■ REQUIRED ACTION ■
Each line containing the string "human" should be copied out of the entries.

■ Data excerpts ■
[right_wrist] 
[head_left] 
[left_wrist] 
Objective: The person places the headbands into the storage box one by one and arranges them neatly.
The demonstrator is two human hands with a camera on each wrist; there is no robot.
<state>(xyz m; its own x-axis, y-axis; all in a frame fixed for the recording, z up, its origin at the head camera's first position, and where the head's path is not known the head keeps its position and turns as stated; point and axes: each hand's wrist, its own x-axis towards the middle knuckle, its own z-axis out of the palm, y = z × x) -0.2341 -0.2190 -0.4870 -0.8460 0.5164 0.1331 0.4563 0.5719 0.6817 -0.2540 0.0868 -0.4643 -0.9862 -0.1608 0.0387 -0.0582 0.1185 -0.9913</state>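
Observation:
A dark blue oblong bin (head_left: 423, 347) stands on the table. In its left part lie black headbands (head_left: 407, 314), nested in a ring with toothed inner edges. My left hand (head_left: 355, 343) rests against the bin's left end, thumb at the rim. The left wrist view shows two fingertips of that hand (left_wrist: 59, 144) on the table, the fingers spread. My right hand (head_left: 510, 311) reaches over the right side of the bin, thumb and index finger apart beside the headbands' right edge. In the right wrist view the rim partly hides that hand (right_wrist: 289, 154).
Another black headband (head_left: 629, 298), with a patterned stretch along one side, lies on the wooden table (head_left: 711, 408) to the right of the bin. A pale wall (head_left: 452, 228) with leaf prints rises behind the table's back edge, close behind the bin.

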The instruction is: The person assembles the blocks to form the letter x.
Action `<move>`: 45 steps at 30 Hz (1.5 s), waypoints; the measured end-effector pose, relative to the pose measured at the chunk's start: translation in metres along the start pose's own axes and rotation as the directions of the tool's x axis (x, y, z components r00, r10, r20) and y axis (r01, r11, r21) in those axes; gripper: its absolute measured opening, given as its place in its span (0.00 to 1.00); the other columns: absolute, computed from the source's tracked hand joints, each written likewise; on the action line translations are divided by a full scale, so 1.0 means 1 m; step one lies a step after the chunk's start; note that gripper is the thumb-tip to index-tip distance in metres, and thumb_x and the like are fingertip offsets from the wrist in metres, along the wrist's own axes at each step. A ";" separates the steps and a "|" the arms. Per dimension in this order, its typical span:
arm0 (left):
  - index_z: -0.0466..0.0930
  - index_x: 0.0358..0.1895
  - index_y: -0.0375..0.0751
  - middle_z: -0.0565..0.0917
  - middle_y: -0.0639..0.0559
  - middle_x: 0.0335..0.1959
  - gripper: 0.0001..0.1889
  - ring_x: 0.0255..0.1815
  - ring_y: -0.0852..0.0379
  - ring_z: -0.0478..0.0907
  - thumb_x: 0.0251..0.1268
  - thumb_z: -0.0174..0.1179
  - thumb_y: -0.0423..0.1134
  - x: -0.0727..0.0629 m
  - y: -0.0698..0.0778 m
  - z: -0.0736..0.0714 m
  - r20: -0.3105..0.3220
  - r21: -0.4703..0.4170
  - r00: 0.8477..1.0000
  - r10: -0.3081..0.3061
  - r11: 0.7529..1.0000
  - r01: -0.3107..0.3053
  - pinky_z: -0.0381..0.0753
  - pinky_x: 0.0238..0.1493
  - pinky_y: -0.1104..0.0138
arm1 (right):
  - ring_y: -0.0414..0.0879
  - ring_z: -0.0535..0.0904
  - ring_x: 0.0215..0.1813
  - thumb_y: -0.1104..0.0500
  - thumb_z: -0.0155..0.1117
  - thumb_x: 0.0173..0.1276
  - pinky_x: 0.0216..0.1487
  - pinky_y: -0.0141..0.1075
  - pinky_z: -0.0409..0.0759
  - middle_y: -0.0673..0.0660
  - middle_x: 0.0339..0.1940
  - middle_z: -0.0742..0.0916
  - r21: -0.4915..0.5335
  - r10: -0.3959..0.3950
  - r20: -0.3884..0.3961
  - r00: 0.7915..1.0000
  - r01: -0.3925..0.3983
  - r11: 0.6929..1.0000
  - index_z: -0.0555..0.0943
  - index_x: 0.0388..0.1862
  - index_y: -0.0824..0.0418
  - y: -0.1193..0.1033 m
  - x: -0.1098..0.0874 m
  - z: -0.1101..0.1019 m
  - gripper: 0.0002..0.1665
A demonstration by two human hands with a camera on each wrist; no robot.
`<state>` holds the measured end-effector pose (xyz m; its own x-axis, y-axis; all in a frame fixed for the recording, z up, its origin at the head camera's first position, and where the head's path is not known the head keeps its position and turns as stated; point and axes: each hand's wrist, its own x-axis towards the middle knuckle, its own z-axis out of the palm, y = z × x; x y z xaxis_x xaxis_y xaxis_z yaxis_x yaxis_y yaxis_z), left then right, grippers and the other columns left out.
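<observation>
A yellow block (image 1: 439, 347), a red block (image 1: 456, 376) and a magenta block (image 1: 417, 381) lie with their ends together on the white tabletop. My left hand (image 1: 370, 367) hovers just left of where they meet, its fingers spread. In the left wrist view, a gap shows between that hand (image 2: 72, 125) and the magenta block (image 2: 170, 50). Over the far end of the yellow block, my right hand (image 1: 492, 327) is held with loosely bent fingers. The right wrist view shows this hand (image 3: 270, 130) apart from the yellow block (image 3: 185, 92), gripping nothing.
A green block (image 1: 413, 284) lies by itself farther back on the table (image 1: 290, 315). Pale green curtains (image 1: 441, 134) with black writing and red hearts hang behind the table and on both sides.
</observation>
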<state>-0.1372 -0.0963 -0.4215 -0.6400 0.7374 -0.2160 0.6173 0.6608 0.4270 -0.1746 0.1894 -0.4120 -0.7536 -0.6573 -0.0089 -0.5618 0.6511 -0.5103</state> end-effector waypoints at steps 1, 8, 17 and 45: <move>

■ WRITTEN RESPONSE ■
The demonstrator is two human hands with a camera on each wrist; there is no robot.
A demonstration by two human hands with a camera on each wrist; no robot.

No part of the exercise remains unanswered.